* [Work instructions]
Each line below that contains the word "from" must be copied.

* [Recorded information]
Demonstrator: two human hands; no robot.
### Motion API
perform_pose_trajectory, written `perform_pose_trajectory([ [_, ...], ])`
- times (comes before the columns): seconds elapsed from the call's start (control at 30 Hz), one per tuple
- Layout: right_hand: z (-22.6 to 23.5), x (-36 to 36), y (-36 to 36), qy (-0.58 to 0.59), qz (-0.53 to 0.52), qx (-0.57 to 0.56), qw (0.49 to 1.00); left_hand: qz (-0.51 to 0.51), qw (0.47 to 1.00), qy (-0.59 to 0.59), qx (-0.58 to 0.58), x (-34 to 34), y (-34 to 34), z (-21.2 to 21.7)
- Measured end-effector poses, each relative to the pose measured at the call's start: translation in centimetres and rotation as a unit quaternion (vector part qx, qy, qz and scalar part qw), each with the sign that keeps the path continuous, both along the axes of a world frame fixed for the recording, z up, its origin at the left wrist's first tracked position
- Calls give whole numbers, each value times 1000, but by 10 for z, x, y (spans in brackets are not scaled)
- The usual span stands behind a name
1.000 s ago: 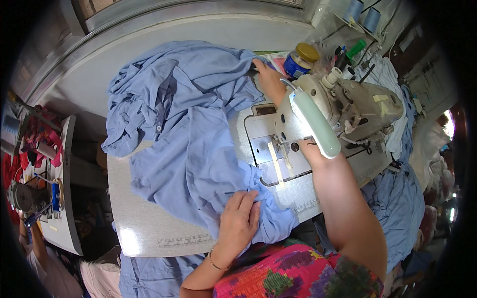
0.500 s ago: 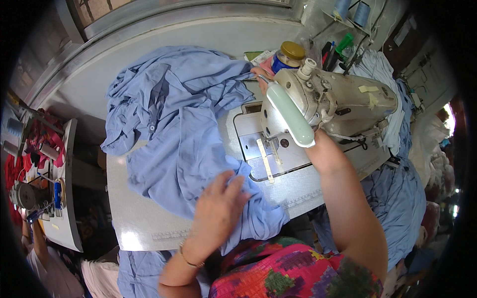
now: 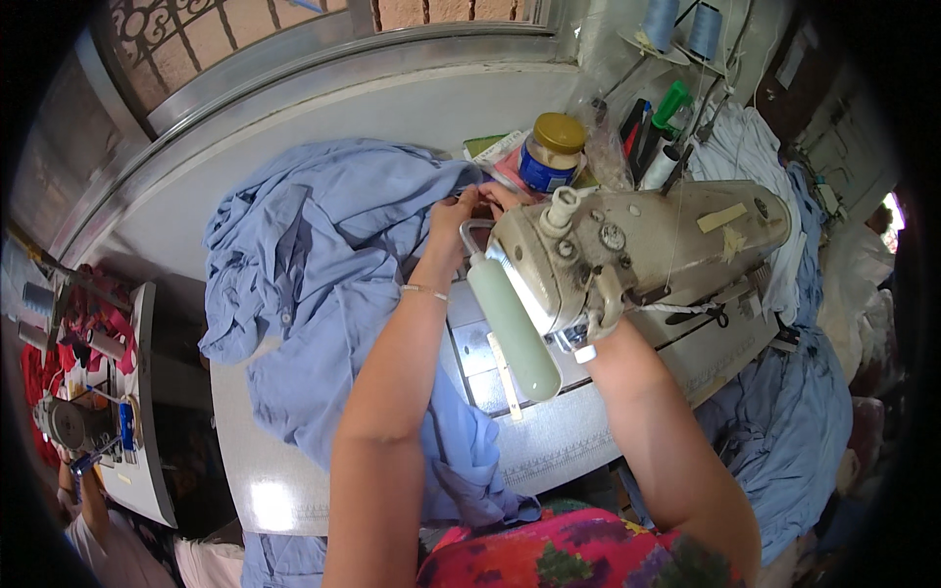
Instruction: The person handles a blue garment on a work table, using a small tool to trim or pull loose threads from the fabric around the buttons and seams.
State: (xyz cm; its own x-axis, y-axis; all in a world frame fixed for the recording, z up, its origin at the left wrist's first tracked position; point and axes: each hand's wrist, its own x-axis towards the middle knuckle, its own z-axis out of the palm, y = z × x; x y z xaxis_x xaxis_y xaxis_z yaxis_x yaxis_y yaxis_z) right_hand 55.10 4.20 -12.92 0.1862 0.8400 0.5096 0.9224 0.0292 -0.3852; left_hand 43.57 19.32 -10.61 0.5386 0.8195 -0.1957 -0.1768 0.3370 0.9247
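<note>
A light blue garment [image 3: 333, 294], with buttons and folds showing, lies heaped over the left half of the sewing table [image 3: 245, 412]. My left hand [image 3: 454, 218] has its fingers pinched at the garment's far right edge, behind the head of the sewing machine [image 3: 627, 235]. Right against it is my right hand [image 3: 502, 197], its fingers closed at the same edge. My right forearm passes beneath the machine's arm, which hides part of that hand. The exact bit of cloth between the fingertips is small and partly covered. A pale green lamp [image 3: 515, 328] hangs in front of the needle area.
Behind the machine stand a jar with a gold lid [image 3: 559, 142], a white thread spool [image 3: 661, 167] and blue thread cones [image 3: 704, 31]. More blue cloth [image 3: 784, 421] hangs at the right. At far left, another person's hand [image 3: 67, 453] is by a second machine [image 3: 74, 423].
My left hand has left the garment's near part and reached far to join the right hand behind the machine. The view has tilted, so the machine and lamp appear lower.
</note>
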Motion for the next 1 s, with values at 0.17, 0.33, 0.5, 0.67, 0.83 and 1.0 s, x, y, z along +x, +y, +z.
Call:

* [Result of the task]
- times (comes before the columns): seconds elapsed from the call's start (control at 30 Hz), one per tuple
Instruction: The person handles a blue garment on a work table, using a small tool to trim or pull loose threads from the fabric around the buttons and seams.

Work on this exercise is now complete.